● What you have to do
Write out exactly the first lines of the listing, ending on the line that contains "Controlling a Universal".
•••
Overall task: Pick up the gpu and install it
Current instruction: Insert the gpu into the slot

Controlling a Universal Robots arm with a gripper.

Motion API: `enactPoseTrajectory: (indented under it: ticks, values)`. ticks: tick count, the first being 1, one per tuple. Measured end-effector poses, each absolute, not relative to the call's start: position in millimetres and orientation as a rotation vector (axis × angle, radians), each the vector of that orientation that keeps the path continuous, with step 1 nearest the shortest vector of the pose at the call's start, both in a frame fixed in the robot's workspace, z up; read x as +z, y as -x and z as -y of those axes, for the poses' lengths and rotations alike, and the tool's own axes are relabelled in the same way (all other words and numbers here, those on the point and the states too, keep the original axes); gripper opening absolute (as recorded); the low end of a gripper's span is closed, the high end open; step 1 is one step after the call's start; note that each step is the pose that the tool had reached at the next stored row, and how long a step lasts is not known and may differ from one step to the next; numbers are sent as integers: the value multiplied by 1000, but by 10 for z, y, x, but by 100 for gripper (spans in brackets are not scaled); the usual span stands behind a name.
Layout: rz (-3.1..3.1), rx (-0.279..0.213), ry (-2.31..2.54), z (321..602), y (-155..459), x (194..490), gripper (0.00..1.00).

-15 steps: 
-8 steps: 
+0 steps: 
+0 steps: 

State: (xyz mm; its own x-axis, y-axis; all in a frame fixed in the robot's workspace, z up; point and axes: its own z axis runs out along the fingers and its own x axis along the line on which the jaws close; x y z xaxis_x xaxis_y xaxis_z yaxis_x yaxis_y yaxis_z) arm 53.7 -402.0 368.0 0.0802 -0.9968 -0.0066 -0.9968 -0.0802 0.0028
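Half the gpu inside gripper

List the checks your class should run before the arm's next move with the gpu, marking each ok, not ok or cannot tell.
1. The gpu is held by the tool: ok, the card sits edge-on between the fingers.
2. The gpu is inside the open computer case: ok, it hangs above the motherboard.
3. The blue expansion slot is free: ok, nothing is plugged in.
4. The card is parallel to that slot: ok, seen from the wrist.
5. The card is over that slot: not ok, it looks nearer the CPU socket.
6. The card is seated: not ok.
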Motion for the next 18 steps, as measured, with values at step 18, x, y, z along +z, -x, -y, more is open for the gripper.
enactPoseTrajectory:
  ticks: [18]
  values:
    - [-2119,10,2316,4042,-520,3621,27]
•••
● Answer section
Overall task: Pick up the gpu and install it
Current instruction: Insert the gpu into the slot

Controlling a Universal Robots arm with a gripper.

This completes the required output.